Tra le motivazioni di rifiuto di chi non si vuole vaccinare c’è anche quella dell’approvazione troppo rapida dei sieri contro il Covid. In realtà non c’è nulla di “nascosto” come ha dimostrato Renata Gili responsabile Ricerca sui servizi sanitari della Fondazione Gimbe, in un seminario riservato ai giornalisti.
Essere arrivati in meno di un anno a dei vaccini efficaci è stato frutto di una felice serie di combinazioni.
Al 18 maggio 2021 sono ben 49 i vaccini nella cosiddetta fase 1 (testing su sicurezza e tollerabilità al dosaggio), 37 in fase 2 (trial clinici sull’efficacia), 27 in fase 3 (test di efficacia su larga scala), 7 autorizzati, 8 approvati e 4 abbandonati dopo i trial).
«Normalmente le tempistiche vedono trascorrere circa 8-10 anni tra le fasi di sviluppo e l’approvazione – spiega Gili – il più rapido è stato il vaccino contro il Morbillo negli anni Sessanta con 4 anni».
I vaccini a base Mrna per esempio sembrano nuovi al grande pubblico, ma in realtà questo tipo di ricerca sui vaccini a dna è iniziata ben 25 anni fa. «Il Covid non è il primo coronavirus che incontriamo: sono state fatte esperienze sulla Sars e la Mers, la Middle east respiratory syndrome». La pandemia è quindi scoppiata in tempi fortunatamente buoni per mettere in pratica questi anni di ricerca: «Se il Covid si fosse diffuso cinque anni fa non saremmo riusciti ad avere i vaccini così velocemente».
Altro elemento fondamentale per l’accelerazione sui tempi è stato il dialogo continuo fra le agenzie regolatorie, l’Ema in Europa, e le aziende che sviluppavano i vaccini. L’Ema ha istituzionalizzato una task force per il Covid. In più sono state mobilizzate più risorse economiche che per qualsiasi altro studio. Tutto il mondo si è concentrato sui vaccini. «Per Ebola, un’epidemia disastrosa in termini di morti e coinvolgimento dei Paesi colpiti, sono state allocate risorse neanche lontanamente paragonabili a quelle per il vaccino Covid», sottolinea Gili.
Infine il contesto era favorevole per la condivisione dei dati ed è stato possibile iniziare il processo produttivo con i trial clinici di fase 3 non ancora conclusi grazie al finanziamento enorme di fondi privati e di governi.

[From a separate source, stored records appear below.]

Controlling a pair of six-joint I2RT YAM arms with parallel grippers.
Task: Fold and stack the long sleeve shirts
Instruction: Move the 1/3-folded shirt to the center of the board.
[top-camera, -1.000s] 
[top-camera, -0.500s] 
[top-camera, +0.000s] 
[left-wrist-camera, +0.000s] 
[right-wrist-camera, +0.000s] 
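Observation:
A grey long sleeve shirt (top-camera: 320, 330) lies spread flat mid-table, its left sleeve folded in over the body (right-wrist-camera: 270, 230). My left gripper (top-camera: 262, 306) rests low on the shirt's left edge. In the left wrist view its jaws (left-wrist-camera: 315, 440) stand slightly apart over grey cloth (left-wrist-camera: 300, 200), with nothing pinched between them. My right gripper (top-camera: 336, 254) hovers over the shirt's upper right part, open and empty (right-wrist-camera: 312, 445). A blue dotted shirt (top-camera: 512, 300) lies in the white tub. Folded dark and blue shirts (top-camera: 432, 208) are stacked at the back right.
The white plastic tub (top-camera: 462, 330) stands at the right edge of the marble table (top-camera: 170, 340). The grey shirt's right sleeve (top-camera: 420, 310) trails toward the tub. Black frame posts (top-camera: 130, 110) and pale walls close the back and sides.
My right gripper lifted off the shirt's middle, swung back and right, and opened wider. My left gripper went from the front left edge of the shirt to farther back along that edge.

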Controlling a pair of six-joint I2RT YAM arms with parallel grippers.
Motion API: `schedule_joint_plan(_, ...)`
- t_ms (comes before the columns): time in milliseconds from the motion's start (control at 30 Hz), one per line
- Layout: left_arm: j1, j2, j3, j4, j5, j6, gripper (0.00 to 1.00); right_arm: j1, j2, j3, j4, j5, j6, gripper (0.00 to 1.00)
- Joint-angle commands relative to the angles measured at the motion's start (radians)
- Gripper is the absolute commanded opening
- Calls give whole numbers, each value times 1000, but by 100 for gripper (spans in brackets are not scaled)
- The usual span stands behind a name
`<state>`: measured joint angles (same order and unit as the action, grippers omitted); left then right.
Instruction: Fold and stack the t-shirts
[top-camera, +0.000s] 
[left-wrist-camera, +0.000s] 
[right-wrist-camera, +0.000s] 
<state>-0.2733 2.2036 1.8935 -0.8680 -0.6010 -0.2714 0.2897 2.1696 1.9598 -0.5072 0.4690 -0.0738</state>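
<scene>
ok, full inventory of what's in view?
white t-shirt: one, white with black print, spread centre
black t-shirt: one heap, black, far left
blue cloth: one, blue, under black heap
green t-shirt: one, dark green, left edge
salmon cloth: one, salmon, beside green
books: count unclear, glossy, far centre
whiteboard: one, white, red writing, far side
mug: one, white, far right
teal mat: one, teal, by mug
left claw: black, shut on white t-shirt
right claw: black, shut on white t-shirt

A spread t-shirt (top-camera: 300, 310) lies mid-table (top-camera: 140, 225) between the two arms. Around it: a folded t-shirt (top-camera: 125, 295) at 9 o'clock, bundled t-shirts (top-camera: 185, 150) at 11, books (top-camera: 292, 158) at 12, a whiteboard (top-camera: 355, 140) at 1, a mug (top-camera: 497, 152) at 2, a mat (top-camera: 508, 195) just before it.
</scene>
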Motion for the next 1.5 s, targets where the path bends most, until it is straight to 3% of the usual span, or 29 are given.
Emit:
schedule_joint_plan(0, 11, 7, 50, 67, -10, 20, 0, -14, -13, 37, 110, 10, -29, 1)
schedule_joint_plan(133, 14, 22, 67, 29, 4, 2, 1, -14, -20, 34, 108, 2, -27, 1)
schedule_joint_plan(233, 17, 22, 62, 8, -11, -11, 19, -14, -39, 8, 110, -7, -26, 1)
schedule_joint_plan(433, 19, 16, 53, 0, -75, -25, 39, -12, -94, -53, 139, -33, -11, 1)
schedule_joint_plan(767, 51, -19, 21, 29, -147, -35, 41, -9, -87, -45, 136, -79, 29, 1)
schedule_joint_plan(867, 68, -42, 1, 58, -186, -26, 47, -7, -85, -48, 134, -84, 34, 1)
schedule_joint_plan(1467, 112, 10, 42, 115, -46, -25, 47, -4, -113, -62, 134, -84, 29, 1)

L’Ema ha inoltre adottato la procedura di approvazione “accelerata”: «Solitamente – rileva Gili – i produttori devono attendere di avere tutti i dati in blocco della fase di ricerca e sviluppo prima di sottoporli all’Ema, invece è stata introdotta la rolling review, ossia la revisione continua. La risposta dell’Agenzia europea dei medicinali è stata ridotta a meno di 150 giorni lavorativi. Si è così arrivati all’autorizzazione condizionata alla messa in commercio».